Por Javier Úbeda Ibáñez
Tenía razón Ortega y Gasset al advertir: «¡Cuidado con los términos, que son los déspotas más duros que la Humanidad padece!».
Un estudio, por somero que sea, del lenguaje nos revela que «las palabras son a menudo en la historia más poderosas que las cosas y los hechos» (M. Heidegger).
Un especialista en revoluciones y conquista del poder, José Stalin, afirmó lo siguiente: «De todos los monopolios de que disfruta el Estado ninguno será tan crucial como su monopolio sobre la definición de las palabras. El arma esencial para el control político será el diccionario». Nada más cierto.
No es de extrañar que el manejo manipulador de la historia se haya convertido en una de las armas más poderosas en la mentalización de las generaciones. Porque con la historia se puede hacer amar lo que en realidad es odioso y hacer odiar lo que en realidad es amable. El marxismo entendió muy bien el poder destructivo de esta manipulación cultural, especialmente a partir de Antonio Gramsci, el ideólogo de la revolución cultural.
Tergiversar la historia. ¿Por qué o para qué? Por motivos ideológicos, ante todo. A veces los datos han sido modificados para crear opinión pública.
La tergiversación también ha tenido como móvil intereses de orden político. Suele decirse que la historia la escriben los vencedores. Tiene esto algo de verdad; aunque no es toda la verdad, pues la historia a veces se escribe mientras se combate y precisamente como una de las armas más útiles para alcanzar la victoria. Al menos la victoria política y militar; nunca la victoria moral que solo puede conseguirse con la verdad. Pero, ¿a cuántos políticos, sociólogos e ideólogos, puede importarle una victoria moral?

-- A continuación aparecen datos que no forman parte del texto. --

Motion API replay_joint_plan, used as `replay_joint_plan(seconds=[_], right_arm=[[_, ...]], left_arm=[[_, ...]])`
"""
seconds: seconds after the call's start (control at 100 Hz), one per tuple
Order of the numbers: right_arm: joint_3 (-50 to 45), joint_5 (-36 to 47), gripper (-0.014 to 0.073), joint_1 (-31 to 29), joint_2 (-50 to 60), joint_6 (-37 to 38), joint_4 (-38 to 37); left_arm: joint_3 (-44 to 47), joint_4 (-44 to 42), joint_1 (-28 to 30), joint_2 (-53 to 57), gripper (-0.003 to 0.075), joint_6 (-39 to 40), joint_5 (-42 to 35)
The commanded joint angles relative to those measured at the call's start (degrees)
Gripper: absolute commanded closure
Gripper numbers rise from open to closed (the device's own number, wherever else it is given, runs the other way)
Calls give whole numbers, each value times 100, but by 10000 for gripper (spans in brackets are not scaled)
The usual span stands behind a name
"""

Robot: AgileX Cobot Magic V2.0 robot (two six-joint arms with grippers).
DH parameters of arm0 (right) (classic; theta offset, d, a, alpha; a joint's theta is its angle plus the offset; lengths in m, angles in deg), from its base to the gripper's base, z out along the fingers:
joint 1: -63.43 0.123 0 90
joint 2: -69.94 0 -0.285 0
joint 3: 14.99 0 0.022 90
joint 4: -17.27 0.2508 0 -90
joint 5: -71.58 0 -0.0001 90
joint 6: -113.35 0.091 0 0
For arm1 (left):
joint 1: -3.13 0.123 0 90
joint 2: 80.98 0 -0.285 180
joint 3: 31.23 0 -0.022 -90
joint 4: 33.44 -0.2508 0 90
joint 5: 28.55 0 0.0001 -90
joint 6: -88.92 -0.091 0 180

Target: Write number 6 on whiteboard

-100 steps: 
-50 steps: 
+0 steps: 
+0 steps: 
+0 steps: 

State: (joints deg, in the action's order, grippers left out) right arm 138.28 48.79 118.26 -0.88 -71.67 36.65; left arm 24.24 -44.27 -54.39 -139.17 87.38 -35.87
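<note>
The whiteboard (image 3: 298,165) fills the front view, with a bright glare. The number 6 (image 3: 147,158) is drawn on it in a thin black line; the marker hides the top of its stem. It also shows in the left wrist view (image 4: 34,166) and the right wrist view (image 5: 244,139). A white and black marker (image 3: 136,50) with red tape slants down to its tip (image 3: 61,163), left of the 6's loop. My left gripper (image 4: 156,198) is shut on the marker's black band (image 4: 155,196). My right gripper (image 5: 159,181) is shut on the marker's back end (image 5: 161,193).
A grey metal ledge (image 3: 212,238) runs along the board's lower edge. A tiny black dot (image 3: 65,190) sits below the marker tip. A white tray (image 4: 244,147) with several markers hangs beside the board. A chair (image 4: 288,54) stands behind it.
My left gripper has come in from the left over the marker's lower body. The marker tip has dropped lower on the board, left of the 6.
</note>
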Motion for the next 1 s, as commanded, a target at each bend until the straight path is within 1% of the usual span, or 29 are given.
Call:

El tirano no lo tiene fácil en una democracia. Quiere dominar al pueblo, y debe hacerlo de forma dolosa para que el pueblo no lo advierta, pues lo que prometen los gobernantes en una democracia es, ante todo, libertad. En las dictaduras se promete eficacia, a costa de las libertades. En las democracias se prometen cotas nunca alcanzadas de libertad, aunque sea a costa de la eficacia. ¿Qué medios tiene en su mano el tirano para someter al pueblo mientras lo convence de que es más libre que nunca
Ese medio es el lenguaje. El lenguaje es el mayor don que posee el hombre, pero el más arriesgado. Es ambivalente: el lenguaje puede ser tierno o cruel, amable o displicente, difusor de la verdad o propalador de la mentira. El lenguaje ofrece posibilidades para descubrir en común la verdad, y facilita recursos para tergiversar las cosas y sembrar la confusión. Con solo conocer tales recursos y manejarlos hábilmente, una persona poco preparada pero astuta puede dominar fácilmente a personas y pueblos enteros si estos no están sobre aviso.
El gran teórico de la comunicación MacLuhan acuñó la expresión de que «el medio es el mensaje»: no se dice algo porque sea verdad; se toma como verdad porque se dice. La televisión, la radio, la letra impresa, los espectáculos de diverso orden tienen un inmenso prestigio para quien los ve como una realidad prestigiosa que se impone desde un lugar para uno inaccesible. El que está al corriente de lo que pasa entre bastidores tiene algún poder de discernimiento. Pero el gran público permanece fuera de los centros que irradian los mensajes. Es insospechable el poder que implica la posibilidad de hacerse presente en los rincones más apartados y penetrar en los hogares y hablar a multitud de personas al oído, sin levantar la voz, de modo sugerente.